Terminally Ill Adults (End of Life) Bill Debate
Full Debate: Read Full DebateLord Stevens of Birmingham
Main Page: Lord Stevens of Birmingham (Crossbench - Life peer)Department Debates - View all Lord Stevens of Birmingham's debates with the Ministry of Justice
(1 day, 7 hours ago)
Lords ChamberMy Lords, I will speak briefly to two amendments in this group, the first being Amendment 334. In particular, I hope to draw the attention of the noble and learned Lord, Lord Falconer, the sponsor of the Bill, to subsection (6)(m) of the proposed new clause and ask him whether he might be inclined to look sympathetically at the proposal there, which relates to palliative care.
We have had the discussion many times in Committee about the importance of palliative care, which is a shared sense from all sides of this wider debate. Proposed new subsection (6)(m) would require that the assisted dying panel in its assessment must ascertain whether a person considering seeking an assisted death
“has experienced the involvement of a specialist palliative care team and, if not, whether this was because of availability, unsatisfactory care or patient choice”.
I would have thought that this should be acceptable to the sponsor of the Bill. Why would you not want to know whether somebody coming before an assessment panel has had access to specialist palliative care, and, if they have not, whether it is because of the concern that a lot of us have, that palliative care gaps exist right across the country? That will bring about a degree of transparency as to what is actually going on.

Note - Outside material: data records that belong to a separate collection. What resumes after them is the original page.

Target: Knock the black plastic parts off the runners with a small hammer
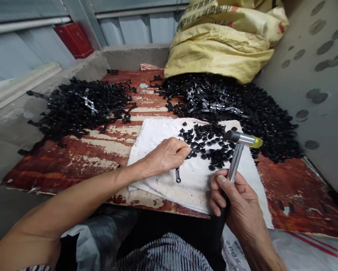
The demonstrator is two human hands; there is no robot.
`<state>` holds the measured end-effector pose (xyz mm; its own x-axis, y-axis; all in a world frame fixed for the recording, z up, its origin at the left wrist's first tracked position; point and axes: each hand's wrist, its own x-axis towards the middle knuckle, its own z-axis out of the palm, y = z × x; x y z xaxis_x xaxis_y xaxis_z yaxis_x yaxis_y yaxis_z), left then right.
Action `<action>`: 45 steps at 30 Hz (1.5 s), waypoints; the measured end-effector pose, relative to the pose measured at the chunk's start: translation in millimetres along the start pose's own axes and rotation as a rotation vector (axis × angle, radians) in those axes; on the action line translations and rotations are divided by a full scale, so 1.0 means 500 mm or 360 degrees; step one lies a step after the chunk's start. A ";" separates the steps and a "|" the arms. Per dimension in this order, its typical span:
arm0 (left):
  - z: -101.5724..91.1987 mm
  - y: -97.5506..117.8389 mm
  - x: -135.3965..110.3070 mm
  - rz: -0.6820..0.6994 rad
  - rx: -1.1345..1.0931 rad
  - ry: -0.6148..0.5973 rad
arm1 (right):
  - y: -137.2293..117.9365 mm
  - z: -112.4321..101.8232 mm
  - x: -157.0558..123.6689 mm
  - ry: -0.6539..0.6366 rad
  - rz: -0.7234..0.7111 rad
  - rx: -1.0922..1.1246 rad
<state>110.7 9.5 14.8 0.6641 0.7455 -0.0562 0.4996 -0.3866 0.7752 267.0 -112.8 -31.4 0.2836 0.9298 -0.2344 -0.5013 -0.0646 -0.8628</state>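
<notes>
My right hand (pixel 236 199) is wrapped round the handle of a mallet (pixel 236 158), held upright over the right side of a white cloth (pixel 154 139). Its head has one black face and one yellow face. My left hand (pixel 170 154) is closed in a pinch at the left edge of a scatter of small black round caps (pixel 211 150). Whatever sits between its fingertips is hidden. A short black link piece (pixel 178 176) shows just below that hand on the cloth; its upper end is covered by the hand.
Black linked parts form a pile (pixel 84 107) on the left of the worn red board (pixel 95 162). Another heap (pixel 214 98) lies at the back, below a yellow woven sack (pixel 220 49). Round black pieces (pixel 273 124) are piled by the right-hand panel (pixel 312 82).
</notes>
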 end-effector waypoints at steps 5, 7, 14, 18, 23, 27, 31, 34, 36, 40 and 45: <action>0.013 0.012 -0.002 0.0031 0.0102 -0.0043 | 0.004 -0.003 0.002 -0.0015 0.0009 0.0025; 0.015 0.019 -0.005 -0.0002 0.0081 -0.0116 | 0.004 -0.004 0.002 -0.0026 0.0007 0.0035; 0.024 0.023 -0.004 0.0006 0.0002 -0.0290 | 0.001 -0.006 0.000 -0.0051 0.0007 0.0057; 0.023 0.021 -0.003 0.0070 -0.0016 -0.0286 | 0.003 -0.007 0.001 -0.0053 -0.0008 0.0071; 0.011 0.020 0.006 -0.0016 -0.0154 -0.0075 | 0.004 -0.010 0.003 -0.0055 -0.0009 0.0082; 0.017 0.017 0.015 -0.0045 -0.0150 -0.0108 | 0.003 -0.009 0.003 -0.0064 -0.0010 0.0081; 0.023 0.020 0.008 -0.0033 -0.0055 -0.0135 | 0.001 -0.009 0.001 -0.0062 -0.0012 0.0075; 0.019 0.019 -0.011 -0.0027 -0.0135 -0.0210 | 0.001 -0.010 0.000 -0.0058 -0.0009 0.0070; 0.011 0.015 -0.026 -0.0108 -0.0263 -0.0228 | 0.003 -0.011 -0.001 -0.0049 -0.0009 0.0071; -0.015 0.005 -0.048 -0.0525 -0.0627 -0.0113 | 0.004 -0.012 -0.001 -0.0040 -0.0012 0.0062; -0.055 -0.001 -0.064 -0.0825 -0.0947 -0.0005 | 0.000 -0.008 -0.002 -0.0042 -0.0025 0.0029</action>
<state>73.6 0.7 33.5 0.4299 0.7494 -0.5036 0.3652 0.3659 0.8560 269.9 -115.0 -33.1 0.2699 0.9399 -0.2090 -0.5118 -0.0438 -0.8580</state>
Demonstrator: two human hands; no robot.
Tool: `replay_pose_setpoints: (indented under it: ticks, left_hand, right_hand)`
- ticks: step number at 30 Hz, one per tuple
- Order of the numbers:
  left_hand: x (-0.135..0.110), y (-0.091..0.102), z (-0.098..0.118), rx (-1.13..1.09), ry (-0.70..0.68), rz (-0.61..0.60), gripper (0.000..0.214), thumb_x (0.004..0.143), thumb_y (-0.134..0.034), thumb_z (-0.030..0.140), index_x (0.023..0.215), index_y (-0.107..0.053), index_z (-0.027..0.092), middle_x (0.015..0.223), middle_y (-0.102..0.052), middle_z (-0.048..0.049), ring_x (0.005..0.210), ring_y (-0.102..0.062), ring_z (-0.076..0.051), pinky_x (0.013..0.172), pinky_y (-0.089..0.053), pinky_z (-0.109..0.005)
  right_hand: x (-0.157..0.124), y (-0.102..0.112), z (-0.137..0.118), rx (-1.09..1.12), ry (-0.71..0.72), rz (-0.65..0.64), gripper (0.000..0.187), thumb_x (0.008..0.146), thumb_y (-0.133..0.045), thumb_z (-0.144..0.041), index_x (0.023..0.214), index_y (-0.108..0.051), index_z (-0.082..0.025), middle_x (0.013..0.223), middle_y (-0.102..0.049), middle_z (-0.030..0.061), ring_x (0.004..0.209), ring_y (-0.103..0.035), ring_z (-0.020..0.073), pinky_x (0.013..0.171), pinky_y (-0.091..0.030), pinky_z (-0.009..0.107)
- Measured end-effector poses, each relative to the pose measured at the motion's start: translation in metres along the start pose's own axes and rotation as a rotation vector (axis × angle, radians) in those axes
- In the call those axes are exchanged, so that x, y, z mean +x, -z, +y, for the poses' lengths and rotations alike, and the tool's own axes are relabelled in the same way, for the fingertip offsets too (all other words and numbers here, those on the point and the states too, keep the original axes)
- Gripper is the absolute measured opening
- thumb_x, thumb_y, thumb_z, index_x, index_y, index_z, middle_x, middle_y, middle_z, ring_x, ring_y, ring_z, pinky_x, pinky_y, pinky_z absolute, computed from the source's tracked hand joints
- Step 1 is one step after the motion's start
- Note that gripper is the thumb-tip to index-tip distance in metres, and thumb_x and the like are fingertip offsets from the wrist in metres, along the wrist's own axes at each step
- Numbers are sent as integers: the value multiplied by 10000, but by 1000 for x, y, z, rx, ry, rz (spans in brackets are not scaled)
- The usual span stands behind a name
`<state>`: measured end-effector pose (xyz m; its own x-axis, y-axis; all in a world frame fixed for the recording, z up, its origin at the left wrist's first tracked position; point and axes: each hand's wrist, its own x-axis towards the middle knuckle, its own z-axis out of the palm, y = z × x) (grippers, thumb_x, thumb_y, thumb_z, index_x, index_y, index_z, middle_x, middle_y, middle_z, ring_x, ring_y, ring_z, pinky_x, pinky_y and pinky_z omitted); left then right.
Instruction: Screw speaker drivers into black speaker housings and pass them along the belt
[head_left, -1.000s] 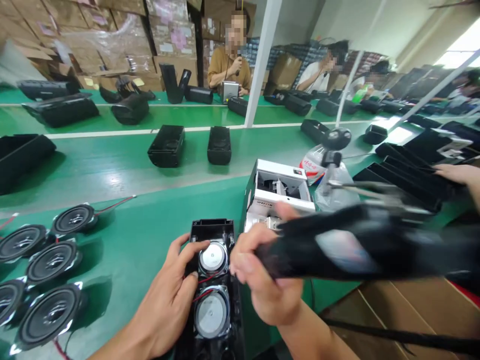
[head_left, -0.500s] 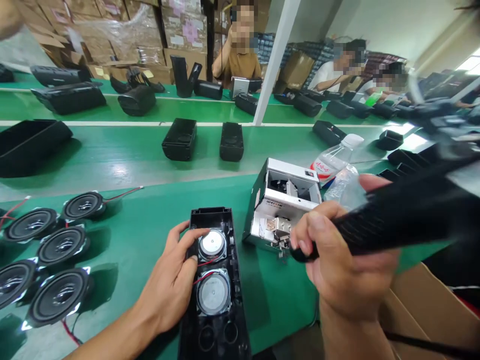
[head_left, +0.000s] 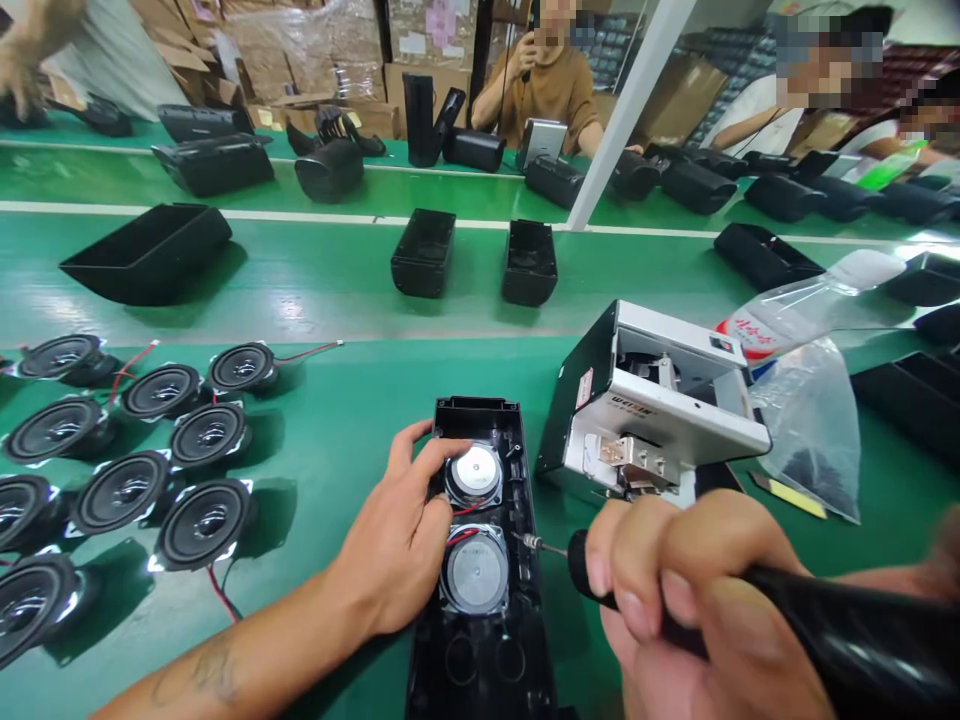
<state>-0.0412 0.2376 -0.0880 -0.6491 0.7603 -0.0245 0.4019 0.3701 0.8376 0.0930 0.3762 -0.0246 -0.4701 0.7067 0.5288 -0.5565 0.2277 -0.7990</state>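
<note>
A long black speaker housing (head_left: 531,640) lies open on the green bench, with two round speaker drivers inside. My left hand (head_left: 401,530) grips its left wall, with the index finger on the rim of the upper driver (head_left: 480,472) and the thumb inside. Below sits the lower driver (head_left: 478,575), a red wire at its top edge. My right hand (head_left: 675,570) is wrapped around a black electric screwdriver (head_left: 847,620). Its thin bit points left, with the tip over the housing's right side, near the lower driver; whether it touches is unclear.
A white screw feeder machine (head_left: 679,415) stands right of the housing, beside a plastic bottle (head_left: 810,300) and a clear bag (head_left: 817,430). Several loose speakers (head_left: 204,522) lie at left. Black housings (head_left: 424,250) stand on the green line ahead; co-workers sit beyond.
My right hand has brought the screwdriver down and left, from raised in the air to the housing's right side. My left hand keeps its grip. The view has shifted left.
</note>
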Motion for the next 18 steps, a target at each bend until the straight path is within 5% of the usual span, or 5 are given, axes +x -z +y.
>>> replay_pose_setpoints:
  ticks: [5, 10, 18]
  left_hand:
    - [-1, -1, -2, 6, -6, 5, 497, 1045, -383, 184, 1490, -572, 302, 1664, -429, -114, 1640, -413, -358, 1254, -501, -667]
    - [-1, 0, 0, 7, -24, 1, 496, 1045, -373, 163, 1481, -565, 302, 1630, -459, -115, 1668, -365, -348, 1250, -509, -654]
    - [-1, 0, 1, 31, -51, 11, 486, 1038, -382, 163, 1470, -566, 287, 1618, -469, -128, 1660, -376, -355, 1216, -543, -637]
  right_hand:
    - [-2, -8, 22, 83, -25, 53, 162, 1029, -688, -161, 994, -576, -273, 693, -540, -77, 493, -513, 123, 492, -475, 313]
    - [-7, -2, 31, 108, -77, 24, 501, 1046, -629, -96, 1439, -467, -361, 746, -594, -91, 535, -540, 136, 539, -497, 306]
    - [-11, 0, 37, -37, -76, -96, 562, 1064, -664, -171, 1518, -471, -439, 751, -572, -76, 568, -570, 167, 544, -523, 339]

In a sense, the difference perhaps between those who are more optimistic and those of us who are less sanguine about the availability of palliative care just comes from the lack of transparency and the lack of a firm government commitment at this stage to funding unmet need in palliative care. Perhaps by way of analogy, we should look at what is happening in mental health services and the health professionals within it, some of whom are going to be required to support the processes set out in the Bill. We have line of sight as to what is happening on mental health spending only because of an amendment that the House of Lords inserted into the Health and Care Act 2022, which requires the Secretary of State to declare his or her hand for the upcoming year, as to what they plan on doing about the share of NHS funding going to mental health.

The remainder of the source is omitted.